I got out of the car at the owl field this afternoon, and immediately got a Bad Feeling – it was sunny, but there was a vicious wind slicing across the plateau, and as we’ve discussed previously, owls don’t like to fly in windy conditions. I walked up and down the lane and chatted to a few people, most of whom agreed with my prediction. But hope springs eternal, so I stayed.
Fool.
I did eventually discover that there was an owl, I think almost certainly Fat Furry, sitting in a tussock of grass about fifty metres from the wall. I wouldn’t have spotted her, but one of the other fools birders had been watching her through binoculars for two hours already, and pointed her out to me. His report was that she’d barely moved a muscle during that time, and I’m able to confirm that she continued in the same vein for the next two hours as well. We were briefly hopeful when a cock pheasant marched across the field on a collision path with her tussock (none of us would have dreamed of invading the field ourselves to put her to flight, but we were all, I admit, egging on the pheasant to kick her into life), but when he was only a couple of metres away he realised that he was the subject of a Death Stare, and after a few moments of thought he turned and quietly tiptoed away. She then closed her eyes and went to sleep.

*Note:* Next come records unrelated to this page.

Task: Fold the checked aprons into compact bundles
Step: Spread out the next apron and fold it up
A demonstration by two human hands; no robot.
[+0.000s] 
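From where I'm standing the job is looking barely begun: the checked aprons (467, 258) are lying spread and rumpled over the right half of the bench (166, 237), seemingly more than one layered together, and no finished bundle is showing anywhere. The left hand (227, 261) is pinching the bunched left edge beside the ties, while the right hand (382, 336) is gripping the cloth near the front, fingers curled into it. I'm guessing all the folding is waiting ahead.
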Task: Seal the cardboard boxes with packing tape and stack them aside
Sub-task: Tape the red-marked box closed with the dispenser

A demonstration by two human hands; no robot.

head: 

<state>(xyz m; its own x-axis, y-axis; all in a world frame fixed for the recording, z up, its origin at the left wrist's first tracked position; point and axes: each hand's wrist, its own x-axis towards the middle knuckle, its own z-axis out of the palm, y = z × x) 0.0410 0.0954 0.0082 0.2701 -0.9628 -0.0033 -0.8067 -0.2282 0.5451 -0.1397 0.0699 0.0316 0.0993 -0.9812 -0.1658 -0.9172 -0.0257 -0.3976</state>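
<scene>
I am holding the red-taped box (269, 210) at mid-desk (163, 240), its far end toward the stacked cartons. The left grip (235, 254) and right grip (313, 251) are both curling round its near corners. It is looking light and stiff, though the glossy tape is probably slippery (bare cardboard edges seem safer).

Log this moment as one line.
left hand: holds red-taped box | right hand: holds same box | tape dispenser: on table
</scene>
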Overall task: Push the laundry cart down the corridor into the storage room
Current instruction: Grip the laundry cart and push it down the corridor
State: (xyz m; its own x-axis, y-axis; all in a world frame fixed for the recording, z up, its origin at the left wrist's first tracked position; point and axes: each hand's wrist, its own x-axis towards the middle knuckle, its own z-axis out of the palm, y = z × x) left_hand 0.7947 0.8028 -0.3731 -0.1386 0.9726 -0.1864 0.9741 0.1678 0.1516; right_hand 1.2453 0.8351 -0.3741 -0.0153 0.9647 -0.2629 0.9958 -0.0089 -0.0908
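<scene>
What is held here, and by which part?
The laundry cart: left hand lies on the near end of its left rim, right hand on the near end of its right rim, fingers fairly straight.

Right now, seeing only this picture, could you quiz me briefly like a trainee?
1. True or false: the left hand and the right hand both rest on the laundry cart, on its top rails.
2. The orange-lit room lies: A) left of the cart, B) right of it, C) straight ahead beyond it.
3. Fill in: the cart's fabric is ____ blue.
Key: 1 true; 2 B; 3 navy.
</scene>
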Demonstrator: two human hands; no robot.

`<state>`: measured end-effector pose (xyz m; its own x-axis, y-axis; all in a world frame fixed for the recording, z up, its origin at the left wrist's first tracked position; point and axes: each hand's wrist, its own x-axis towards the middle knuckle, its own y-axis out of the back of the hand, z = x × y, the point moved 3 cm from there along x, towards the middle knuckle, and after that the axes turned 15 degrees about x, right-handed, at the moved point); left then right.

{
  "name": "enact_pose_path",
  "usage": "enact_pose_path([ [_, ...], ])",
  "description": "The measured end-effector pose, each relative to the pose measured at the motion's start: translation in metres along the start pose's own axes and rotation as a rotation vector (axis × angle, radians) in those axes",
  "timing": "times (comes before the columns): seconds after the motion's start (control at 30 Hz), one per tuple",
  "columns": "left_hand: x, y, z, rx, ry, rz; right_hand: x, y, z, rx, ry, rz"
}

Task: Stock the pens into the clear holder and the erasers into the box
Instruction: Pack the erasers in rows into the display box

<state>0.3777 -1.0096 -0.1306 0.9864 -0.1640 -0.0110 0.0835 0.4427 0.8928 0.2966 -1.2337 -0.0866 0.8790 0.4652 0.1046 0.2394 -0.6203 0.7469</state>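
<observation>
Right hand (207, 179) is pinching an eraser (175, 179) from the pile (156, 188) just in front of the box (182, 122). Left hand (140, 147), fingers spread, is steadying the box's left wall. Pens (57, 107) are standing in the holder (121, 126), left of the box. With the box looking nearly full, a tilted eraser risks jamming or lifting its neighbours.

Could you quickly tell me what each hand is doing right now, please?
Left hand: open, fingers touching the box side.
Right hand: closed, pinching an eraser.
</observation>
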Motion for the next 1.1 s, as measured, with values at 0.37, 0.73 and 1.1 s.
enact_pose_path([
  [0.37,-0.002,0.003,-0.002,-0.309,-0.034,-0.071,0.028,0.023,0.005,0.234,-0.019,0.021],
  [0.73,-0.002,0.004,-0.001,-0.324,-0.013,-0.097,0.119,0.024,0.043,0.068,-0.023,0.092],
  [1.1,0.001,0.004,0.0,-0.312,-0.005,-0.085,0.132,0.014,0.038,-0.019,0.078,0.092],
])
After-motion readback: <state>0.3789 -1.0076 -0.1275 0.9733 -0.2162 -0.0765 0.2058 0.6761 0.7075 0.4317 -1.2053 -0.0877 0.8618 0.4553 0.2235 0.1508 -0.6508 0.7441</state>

I finally became convinced that it wasn’t going to be an owl day when I saw first a buzzard and then a red kite overfly the field, and get away with it. Usually one or more of the owls will go straight after these large raptors and chase them away (surprisingly because the owls are so much smaller), but today they left them alone. That red kite might have been my blip, but for the fact that during one of the walks I took to keep my circulation moving, a twittering I couldn’t identify attracted my attention, and when I tracked it down it turned out to be coming from this little wren. It was busily fossicking around in the rough close to the wall while chatting away to itself, and though it could see me quite clearly seemed unconcerned, just carrying on with its day while I watched it and shot a burst of photos. I’m very fond of wrens, because although they’re tiny and dumpy they’re also busy and feisty, but because they spend so much of their time ferreting about in undergrowth I find that they rarely give good photo opportunities – so this is definitely my photo of the day.
After I’d endured the wind and cold for two hours a large cloud bank rolled in and enveloped the field in Stygian gloom, which was the final straw, and I called it quits and went home early. I’m almost certain that by tomorrow morning I’ll have warmed up again.